Bu grubun önceki albümlerinin genelde çok daha başarılı olduğunu, Rituals’tan sonra Rotting Christ’ın bozduğunu söylüyor birçokları. Arkadaş bu ne şanstır ki ben de gittim en kötü iki albüme denk geldim. Önceki albümleri nasıldır bilmiyorum ama Rotting Christ hayranları The Heretics’i beğenmişler midir? İşte bence en önemli olan şey bu. Şahsen ben de “Ghost”u hep göklerde tutardım. “Meliora” albümlerine kadar (Meliora da dahil) efsane albümlerle hep geldiler.

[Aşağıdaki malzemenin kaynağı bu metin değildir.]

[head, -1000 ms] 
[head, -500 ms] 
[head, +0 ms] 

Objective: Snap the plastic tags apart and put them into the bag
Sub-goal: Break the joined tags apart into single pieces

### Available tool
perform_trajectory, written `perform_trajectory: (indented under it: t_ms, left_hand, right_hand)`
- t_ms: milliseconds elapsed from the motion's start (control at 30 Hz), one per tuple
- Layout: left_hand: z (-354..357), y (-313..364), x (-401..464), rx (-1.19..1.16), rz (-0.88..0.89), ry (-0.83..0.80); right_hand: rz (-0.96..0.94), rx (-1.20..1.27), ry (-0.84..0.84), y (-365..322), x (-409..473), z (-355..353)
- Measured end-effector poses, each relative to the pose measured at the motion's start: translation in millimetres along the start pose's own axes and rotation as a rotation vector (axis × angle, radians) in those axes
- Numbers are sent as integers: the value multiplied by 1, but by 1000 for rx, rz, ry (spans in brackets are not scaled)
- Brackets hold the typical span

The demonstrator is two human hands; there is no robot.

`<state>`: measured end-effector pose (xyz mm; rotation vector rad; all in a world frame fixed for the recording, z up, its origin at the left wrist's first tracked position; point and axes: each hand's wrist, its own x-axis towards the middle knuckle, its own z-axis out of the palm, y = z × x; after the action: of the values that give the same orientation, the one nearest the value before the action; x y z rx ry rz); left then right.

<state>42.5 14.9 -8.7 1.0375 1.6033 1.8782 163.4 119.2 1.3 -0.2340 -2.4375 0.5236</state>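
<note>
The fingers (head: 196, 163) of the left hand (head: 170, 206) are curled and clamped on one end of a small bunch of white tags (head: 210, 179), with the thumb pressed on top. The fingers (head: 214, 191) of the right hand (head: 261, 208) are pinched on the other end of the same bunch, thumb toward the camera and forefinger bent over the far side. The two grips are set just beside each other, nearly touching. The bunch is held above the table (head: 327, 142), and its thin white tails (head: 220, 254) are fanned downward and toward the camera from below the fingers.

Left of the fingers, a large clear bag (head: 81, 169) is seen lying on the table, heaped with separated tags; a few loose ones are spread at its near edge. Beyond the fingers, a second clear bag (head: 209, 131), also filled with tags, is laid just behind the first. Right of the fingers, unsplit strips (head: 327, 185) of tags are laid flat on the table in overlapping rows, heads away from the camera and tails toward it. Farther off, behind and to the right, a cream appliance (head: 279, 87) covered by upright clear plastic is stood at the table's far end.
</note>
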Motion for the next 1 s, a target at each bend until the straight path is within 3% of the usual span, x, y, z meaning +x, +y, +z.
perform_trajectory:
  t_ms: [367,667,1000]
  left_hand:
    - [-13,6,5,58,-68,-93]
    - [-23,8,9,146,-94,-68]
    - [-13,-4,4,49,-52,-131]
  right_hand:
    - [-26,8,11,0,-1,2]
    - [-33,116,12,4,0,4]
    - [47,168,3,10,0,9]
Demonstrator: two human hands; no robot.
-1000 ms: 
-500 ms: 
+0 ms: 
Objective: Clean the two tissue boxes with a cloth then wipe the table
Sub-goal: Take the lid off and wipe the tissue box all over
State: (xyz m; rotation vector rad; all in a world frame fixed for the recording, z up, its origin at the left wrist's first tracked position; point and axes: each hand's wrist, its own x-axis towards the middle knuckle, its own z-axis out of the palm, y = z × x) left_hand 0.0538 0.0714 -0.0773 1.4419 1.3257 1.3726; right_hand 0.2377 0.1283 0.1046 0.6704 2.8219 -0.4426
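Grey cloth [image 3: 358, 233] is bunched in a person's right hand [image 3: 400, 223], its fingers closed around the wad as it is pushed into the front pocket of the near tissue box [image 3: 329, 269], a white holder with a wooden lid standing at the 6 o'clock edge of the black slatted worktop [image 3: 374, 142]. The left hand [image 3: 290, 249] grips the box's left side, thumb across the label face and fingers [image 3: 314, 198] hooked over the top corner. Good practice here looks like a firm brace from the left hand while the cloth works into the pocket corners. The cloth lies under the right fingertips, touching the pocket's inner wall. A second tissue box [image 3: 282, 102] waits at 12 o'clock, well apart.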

Lakin “Prequelle” ile birlikte Ghost benim için resmen boyut atladı. Artık Ghost’u çok nadir dinler oldum. Demem o ki aslında bazı gruplar öyle albümler yapıyor ki ne yazık ki gidecekleri patikaları da belirlemiş oluyorlar. Rotting Christ da böyle bir yol seçmiş kendisine. Benim kabul edebileceğim türden bir şey değil. Zira ben enstrümanların gerçekten bir şeyler yaptığı albümler dinlemekten hoşlanıyorum. Sadece atmosferle olmuyor.


Evet, dostlarım albümün ne prodüksiyonundan sizlere söz edeceğim ne de yazılan rifflerden. Prodüksiyon gayet iyi ama o iyi prodüksiyonu yansıtan besteler yok. Bir sonraki yazıda görüşene dek hoşça kalın!